**Problem details**
Please retype the records below exactly, from the first line through the line containing "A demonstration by", and leave out any pictures.

Extracted data entries:
▼▼▼
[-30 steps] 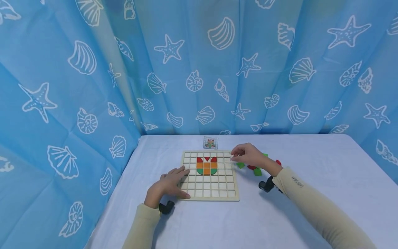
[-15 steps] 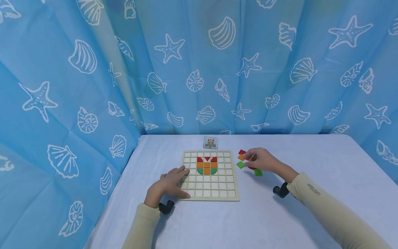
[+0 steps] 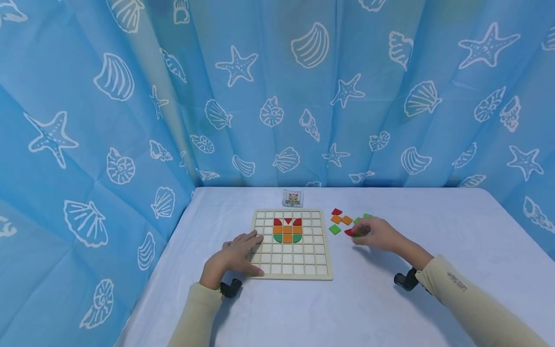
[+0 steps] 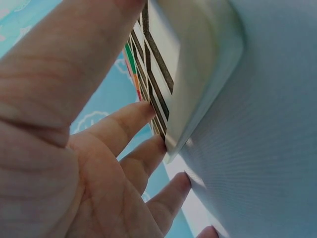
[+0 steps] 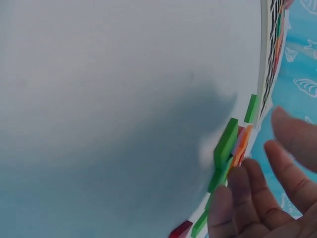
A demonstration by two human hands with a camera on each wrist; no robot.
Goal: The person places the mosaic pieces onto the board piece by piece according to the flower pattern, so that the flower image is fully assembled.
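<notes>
Since the frame of half a second earlier, the right hand (image 3: pixel 376 234) has shifted toward 4 o'clock, bringing the orange tiles (image 3: pixel 347 220) into fuller view; the left hand (image 3: pixel 236 254) and the gridded board (image 3: pixel 310 258) show no appreciable change. The board lies flat on the surface (image 3: pixel 277 313), with a patterned card (image 3: pixel 293 198) just off its 12 o'clock edge and the loose tiles between 2 and 3 o'clock. Left hand: fingers spread, resting on the board's 9 o'clock side with the thumb toward 8, gripping nothing. Right hand: loosely curved over the loose tiles, thumb and forefinger apart in the wrist view, with no piece seen between them. A red piece (image 3: pixel 349 233) lies right at its fingertips; a green tile (image 3: pixel 335 229) lies farther off toward 9 o'clock. Red, orange and green pieces are set in the board above centre. Assessment: the step in hand appears to be choosing the next piece, the inlay being partly built, since the card seems to carry more green toward 6 o'clock. The next move would call for a fingertip pinch isolating one tile from its close neighbours, with the board held steady.
</notes>
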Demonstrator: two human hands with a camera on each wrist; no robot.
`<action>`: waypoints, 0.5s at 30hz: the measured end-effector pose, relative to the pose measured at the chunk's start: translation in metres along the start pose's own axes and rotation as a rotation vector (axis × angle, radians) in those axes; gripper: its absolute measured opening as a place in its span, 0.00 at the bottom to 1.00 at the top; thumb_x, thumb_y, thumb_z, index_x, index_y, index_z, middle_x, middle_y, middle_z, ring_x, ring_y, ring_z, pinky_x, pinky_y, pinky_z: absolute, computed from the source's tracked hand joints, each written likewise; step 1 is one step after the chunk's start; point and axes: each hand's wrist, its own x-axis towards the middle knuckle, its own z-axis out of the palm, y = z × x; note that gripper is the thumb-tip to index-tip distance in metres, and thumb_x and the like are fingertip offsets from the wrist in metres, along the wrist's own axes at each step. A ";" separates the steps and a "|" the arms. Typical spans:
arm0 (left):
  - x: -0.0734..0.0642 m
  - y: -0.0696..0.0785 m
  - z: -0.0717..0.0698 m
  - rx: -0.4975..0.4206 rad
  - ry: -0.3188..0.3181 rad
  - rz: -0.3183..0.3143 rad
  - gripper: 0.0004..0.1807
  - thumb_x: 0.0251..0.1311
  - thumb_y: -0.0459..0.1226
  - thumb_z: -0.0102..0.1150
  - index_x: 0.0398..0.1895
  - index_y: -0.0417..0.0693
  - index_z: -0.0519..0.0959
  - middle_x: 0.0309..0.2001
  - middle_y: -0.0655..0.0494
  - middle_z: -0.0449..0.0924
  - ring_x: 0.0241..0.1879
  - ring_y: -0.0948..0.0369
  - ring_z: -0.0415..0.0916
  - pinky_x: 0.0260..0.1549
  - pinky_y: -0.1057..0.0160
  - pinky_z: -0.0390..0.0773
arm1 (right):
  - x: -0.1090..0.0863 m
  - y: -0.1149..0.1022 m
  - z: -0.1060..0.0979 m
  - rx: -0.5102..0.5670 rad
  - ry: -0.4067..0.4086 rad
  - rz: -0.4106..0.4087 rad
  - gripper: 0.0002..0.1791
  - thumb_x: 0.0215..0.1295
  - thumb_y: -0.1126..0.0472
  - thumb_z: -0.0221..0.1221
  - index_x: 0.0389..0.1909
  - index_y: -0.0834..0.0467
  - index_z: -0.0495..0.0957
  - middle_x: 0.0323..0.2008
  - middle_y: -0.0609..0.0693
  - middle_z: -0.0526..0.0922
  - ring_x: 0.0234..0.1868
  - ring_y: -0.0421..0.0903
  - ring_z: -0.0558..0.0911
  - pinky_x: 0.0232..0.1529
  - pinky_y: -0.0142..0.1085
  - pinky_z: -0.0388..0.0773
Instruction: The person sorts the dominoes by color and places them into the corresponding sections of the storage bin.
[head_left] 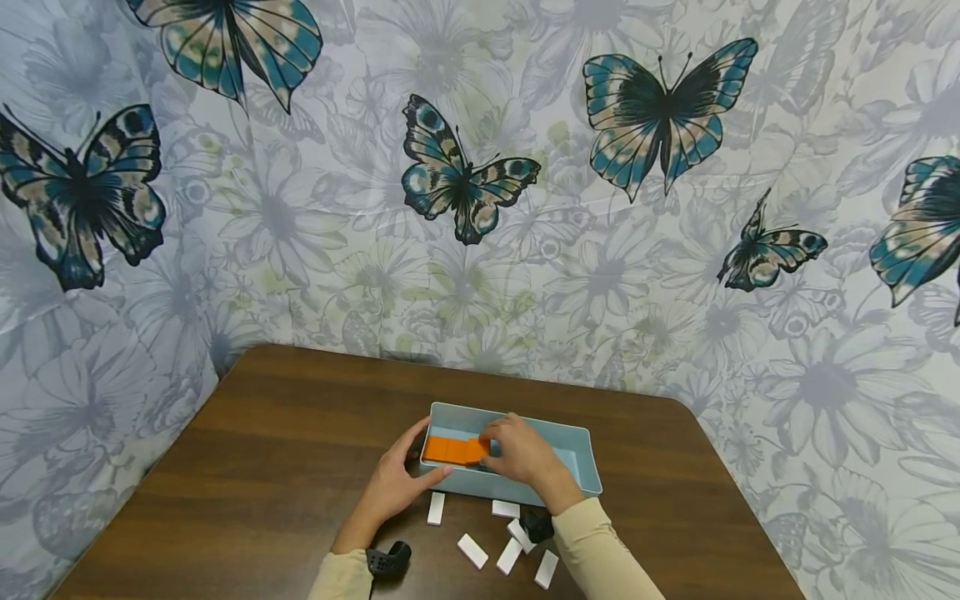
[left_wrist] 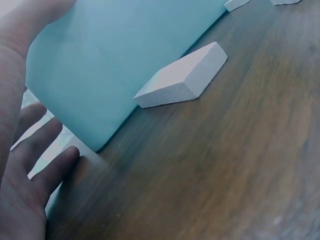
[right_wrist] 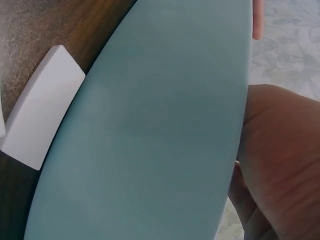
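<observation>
A pale blue rectangular bin (head_left: pixel 525 487) holds a row of flat orange blocks (head_left: pixel 447 451) at its left end. My left hand (head_left: pixel 397 483) is around the bin's left front corner, thumb along the front rim and the loosely spread fingers beside the left end. Reaching over the front wall, my right hand (head_left: pixel 517 450) pinches an orange block at the right end of the row; the palm hides part of the bin's inside. In the left wrist view a white block (left_wrist: pixel 182 75) lies against the bin's front wall. The right wrist view shows another white block (right_wrist: pixel 45 107) beside that wall.
Several white blocks (head_left: pixel 472 551) lie scattered on the brown wooden table (head_left: pixel 262 475) in front of the bin, some close under the right wrist. A butterfly-patterned cloth (head_left: pixel 480 308) hangs behind the table's far edge. Each wrist wears a black band (head_left: pixel 388 560).
</observation>
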 end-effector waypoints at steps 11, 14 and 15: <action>0.001 0.001 -0.001 -0.005 0.004 0.011 0.49 0.54 0.53 0.77 0.78 0.59 0.65 0.72 0.50 0.71 0.61 0.50 0.77 0.62 0.43 0.75 | 0.004 -0.001 0.000 -0.075 -0.004 0.004 0.13 0.57 0.56 0.76 0.42 0.56 0.90 0.45 0.49 0.89 0.43 0.47 0.77 0.49 0.38 0.81; 0.001 0.001 0.000 -0.008 0.001 0.013 0.49 0.55 0.52 0.77 0.78 0.58 0.65 0.73 0.50 0.71 0.61 0.50 0.76 0.62 0.43 0.75 | 0.004 -0.002 0.000 -0.094 -0.013 0.012 0.12 0.57 0.55 0.76 0.40 0.55 0.90 0.44 0.48 0.89 0.42 0.46 0.76 0.48 0.37 0.81; 0.000 0.001 0.000 -0.006 0.000 0.013 0.48 0.55 0.52 0.77 0.78 0.58 0.65 0.73 0.50 0.70 0.61 0.50 0.76 0.62 0.43 0.75 | 0.005 -0.002 0.001 -0.099 -0.022 0.016 0.11 0.57 0.55 0.76 0.39 0.55 0.90 0.43 0.47 0.89 0.42 0.45 0.76 0.47 0.36 0.81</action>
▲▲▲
**Solved exercise**
[-30 steps] 
[-15 steps] 
[+0 steps] 
[+0 steps] 
[+0 steps] 
A demonstration by two human hands with a camera on each wrist; no robot.

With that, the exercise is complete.